Em maio de 2020, a Igreja de Sant’Ana, ao lado da Colônia de Pescadores do Rio Vermelho, foi alvo de bandidos mais uma vez. Eles invadiram o templo religioso e levaram um bebedouro. À época, a direção da basílica informou que local foi alvo de criminosos centenas de vezes.
Posicionamentos
A SSP/BA disse que não recebeu nenhum pedido, mas “está de portas abertas para se reunir com representantes da Arquidiocese de Salvador, para juntos combater os furtos”. A pasta lançou a Operação Pelô Forte 2023 e que 100 câmeras, novas viaturas, armamentos, drones e policiais foram empregados na região. A SSP/BA informou que ações policiais na região reduziram os roubos e furtos. “Os crimes diminuíram na comparação entre os meses de maio e abril de 2023. Os roubos, modalidade criminosa com emprego de violência, recuaram 48%. Em abril aconteceram 39 casos e, no mesmo período de maio, a polícia contabilizou 20 ocorrências. Os casos de furtos apresentaram diminuição de 13%. Em números absolutos foram computados 23 casos em abril e 20 crimes desta natureza no mês de maio”, diz a nota.

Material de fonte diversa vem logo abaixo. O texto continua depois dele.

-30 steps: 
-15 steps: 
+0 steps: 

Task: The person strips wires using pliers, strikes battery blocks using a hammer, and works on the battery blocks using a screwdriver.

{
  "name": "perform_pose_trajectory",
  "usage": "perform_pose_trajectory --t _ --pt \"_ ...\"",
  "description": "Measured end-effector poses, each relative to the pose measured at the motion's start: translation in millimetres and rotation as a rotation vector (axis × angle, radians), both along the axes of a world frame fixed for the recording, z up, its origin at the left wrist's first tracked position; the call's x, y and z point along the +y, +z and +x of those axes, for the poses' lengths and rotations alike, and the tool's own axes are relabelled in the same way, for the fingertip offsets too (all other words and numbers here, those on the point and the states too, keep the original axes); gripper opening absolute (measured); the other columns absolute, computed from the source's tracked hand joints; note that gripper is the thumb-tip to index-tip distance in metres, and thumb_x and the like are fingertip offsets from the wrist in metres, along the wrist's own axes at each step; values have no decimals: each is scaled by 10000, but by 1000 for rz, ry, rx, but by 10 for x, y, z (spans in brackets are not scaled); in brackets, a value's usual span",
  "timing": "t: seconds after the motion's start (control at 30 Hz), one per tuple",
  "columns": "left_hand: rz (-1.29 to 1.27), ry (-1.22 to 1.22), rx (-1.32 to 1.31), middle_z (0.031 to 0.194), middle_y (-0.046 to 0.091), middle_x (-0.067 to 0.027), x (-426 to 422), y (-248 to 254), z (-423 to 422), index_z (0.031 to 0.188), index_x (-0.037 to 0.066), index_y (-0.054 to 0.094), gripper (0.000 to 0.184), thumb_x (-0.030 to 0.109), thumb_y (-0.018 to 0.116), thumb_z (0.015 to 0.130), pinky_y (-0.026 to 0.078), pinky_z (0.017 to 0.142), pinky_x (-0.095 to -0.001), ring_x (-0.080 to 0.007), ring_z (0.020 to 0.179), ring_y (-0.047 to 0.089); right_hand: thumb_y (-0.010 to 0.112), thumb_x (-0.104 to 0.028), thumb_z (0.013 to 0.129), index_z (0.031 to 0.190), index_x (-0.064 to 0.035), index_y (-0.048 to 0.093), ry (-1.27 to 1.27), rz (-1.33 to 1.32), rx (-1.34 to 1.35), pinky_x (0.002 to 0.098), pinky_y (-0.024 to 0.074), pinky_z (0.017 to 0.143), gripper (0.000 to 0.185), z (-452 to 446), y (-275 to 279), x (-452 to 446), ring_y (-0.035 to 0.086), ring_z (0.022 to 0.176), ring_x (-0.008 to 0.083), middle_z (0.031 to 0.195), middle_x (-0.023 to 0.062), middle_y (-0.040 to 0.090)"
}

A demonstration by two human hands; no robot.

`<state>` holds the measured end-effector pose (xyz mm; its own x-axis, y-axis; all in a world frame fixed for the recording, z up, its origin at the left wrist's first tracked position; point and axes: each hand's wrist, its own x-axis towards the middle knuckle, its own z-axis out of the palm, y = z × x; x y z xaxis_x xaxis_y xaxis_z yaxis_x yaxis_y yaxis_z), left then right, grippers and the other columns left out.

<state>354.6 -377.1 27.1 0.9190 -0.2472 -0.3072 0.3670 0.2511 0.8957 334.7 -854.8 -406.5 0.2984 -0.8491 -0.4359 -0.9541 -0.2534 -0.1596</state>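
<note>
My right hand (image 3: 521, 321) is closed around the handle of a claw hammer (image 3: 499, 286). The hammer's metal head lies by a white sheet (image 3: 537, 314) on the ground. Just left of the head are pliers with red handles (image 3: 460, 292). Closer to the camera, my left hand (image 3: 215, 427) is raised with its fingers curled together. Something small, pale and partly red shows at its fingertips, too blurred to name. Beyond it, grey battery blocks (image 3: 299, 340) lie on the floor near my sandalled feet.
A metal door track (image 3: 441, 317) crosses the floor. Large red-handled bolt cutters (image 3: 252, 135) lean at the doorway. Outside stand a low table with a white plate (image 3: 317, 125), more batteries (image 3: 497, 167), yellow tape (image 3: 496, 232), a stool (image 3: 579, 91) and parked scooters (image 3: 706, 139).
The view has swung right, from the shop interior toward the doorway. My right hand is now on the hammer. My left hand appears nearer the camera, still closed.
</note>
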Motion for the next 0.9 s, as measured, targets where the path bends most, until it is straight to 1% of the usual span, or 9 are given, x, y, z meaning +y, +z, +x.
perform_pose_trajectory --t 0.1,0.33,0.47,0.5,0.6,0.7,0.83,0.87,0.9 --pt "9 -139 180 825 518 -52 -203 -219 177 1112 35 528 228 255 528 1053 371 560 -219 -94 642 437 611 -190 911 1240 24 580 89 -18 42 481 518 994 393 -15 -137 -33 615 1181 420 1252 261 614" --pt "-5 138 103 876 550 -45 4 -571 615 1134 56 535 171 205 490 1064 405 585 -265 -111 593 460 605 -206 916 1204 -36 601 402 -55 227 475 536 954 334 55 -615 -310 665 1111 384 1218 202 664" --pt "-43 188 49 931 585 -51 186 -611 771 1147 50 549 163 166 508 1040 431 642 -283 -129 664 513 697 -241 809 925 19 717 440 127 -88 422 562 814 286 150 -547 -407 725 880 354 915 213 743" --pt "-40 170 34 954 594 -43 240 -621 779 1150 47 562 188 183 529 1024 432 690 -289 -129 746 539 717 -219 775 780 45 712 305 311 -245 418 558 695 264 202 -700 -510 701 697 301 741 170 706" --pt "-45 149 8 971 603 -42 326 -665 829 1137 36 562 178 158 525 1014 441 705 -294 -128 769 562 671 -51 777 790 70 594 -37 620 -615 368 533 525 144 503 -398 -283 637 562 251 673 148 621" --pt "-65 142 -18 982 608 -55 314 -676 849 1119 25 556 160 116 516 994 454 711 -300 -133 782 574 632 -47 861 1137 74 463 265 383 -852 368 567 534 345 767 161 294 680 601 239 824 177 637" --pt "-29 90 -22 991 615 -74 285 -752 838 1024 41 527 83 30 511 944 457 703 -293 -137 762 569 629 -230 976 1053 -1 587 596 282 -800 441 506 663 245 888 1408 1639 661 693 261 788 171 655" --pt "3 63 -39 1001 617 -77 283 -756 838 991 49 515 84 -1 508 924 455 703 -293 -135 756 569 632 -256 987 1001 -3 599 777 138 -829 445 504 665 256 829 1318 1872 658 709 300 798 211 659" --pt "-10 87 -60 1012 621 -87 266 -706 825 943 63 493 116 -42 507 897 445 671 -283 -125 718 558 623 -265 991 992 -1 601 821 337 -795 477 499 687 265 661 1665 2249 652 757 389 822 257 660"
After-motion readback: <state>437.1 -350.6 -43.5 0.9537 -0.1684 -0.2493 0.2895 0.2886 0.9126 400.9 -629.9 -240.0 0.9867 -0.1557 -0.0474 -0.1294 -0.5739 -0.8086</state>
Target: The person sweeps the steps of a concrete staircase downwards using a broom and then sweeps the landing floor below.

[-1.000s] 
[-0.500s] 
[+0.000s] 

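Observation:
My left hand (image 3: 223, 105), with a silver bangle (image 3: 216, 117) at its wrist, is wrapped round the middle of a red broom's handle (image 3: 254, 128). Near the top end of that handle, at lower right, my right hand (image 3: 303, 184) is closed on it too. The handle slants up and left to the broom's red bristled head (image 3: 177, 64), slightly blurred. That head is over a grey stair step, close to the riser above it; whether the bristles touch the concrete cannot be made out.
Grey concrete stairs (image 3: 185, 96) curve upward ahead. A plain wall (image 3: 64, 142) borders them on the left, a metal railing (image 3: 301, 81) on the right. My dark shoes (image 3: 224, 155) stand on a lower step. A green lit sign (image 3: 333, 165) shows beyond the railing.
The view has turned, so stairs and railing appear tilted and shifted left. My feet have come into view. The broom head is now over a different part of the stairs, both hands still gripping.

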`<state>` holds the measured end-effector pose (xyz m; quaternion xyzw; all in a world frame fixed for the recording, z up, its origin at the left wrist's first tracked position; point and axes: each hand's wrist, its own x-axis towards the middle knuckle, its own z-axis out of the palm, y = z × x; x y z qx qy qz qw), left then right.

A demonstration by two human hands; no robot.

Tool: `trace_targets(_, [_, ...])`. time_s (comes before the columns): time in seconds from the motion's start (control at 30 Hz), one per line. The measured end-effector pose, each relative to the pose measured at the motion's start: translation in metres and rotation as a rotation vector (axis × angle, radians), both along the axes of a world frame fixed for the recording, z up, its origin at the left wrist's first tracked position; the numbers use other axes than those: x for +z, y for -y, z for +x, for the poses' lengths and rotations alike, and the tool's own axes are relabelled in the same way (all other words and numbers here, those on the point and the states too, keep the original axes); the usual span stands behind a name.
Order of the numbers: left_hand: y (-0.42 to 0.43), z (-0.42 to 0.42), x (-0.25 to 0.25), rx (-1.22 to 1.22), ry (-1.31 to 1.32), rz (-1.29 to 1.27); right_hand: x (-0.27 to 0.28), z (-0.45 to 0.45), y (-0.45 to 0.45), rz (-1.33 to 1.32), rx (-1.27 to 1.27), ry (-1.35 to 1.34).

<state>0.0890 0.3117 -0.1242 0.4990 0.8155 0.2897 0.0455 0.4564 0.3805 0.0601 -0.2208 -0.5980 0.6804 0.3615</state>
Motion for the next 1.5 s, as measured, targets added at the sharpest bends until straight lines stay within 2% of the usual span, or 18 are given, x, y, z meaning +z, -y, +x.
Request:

A Polícia Civil disse que a 1ª Delegacia (Barris), que é a unidade responsável pela região do Centro Histórico, “realiza diligências investigativas para localizar os autores dos furtos”. Já PM/BA informou que o patrulhamento no Centro Histórico emprega policiamento a pé, base móvel e viaturas, o policiamento foi reforçado com guarnições do Batalhão de Polícia Turística (BPTUR).
Em nota, o Ipac esclareceu que ocorrências relacionadas a objetos furtados precisam ser comunicadas aos órgãos de investigação pelos seus proprietários ou possuidores. “Salientamos que os bens tombados pelo IPAC passam a ter suas características ser protegidas pela Lei Estadual a Lei 8.895/2003, que veda a mutilação, demolição ou destruição do bem tombado. A referida lei ainda destaca que a propriedade do bem tombado continua a pertencer ao seu proprietário, que manterá também a responsabilidade de sua manutenção e conservação”, diz o Ipac.
Já o Instituto do Patrimônio Histórico e Artístico Nacional (Iphan) informou que daria um posicionamento, mas não houve retorno até a publicação desta matéria.